The northside proved more volatile. A three-bedroom house in Chermside sold on the market for $1.09 million—within reserve but without the competitive tension evident southside. Similar stock in Aspley and Clayfield attracted fewer bidders, suggesting the supply-demand equation tilts differently across the river.
Real estate analysts attribute the southside strength to a confluence of factors: proximity to the Olympic precinct in south Brisbane and planned Games infrastructure, desirability among affluent interstate arrivals, and limited available stock in blue-chip suburbs. The median dwelling price across Queensland sits near $780,000, but the trajectory for waterfront and heritage-listed properties suggests that figure masks considerable variance by location and asset class.

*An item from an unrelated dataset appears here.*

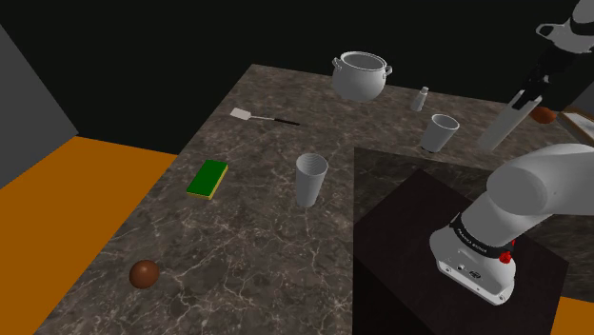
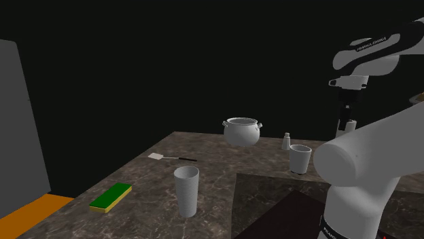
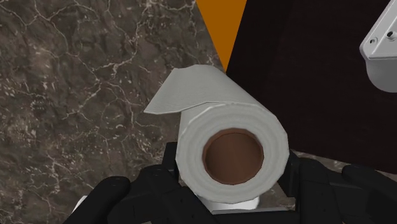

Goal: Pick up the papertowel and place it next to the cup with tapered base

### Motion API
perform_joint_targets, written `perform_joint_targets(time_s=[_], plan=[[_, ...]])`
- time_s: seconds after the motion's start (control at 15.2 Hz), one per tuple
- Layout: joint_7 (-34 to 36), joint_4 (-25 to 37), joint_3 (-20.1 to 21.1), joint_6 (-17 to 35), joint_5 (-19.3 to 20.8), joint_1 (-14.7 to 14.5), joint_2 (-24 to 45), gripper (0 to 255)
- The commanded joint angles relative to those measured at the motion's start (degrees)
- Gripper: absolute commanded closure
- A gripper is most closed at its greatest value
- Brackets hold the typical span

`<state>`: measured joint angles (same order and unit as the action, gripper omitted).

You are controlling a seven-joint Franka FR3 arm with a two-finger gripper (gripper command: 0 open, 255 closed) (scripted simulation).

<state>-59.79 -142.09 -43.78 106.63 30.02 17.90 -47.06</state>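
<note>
Across the shoulder view from its left, an orange floor (image 1: 86, 181) borders a dark marbled desk (image 1: 247, 247) that carries one of nearly everything. There is one brown ball (image 1: 144, 274) near the desk's front corner, then one green sponge (image 1: 207, 178) lying flat and one spatula (image 1: 262, 117) with a pale blade and a dark handle. Next come the first of two cups, a tall ribbed cup (image 1: 311, 179) standing upright, and one grey two-handled pot (image 1: 360, 75) at the far edge. One small shaker (image 1: 420, 98) follows, and just beside it stands the second cup, a short cup (image 1: 440, 132) that narrows toward its base. To the right sits the dark stand (image 1: 447, 257) with the white arm (image 1: 533, 190) rising from it. In the second exterior view the arm's upper link carries small lettering that seems to read "FRANKA EMIKA". No other writing is legible. In the wrist view the hand (image 3: 229, 183) is clenched around the single paper towel roll (image 3: 229, 149), whose brown core faces the camera and whose loose sheet juts out to one side. The roll hangs in the air above the desk's edge, with the floor and the stand showing beneath it, well apart from the short cup.
</note>
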Motion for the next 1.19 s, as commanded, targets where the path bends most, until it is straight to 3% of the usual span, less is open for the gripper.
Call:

As we enter the second half of 2026 with Olympic preparations accelerating, agents on both sides of the Brisbane River are watching whether this weekend's momentum proves durable or reflects a temporary spike. The answer may well depend on whether clearance rates can sustain above 65 per cent through winter—a threshold that historically signals genuine market health in Queensland.
This article was compiled by AI from the sources linked above and screened before publishing. See our editorial standards.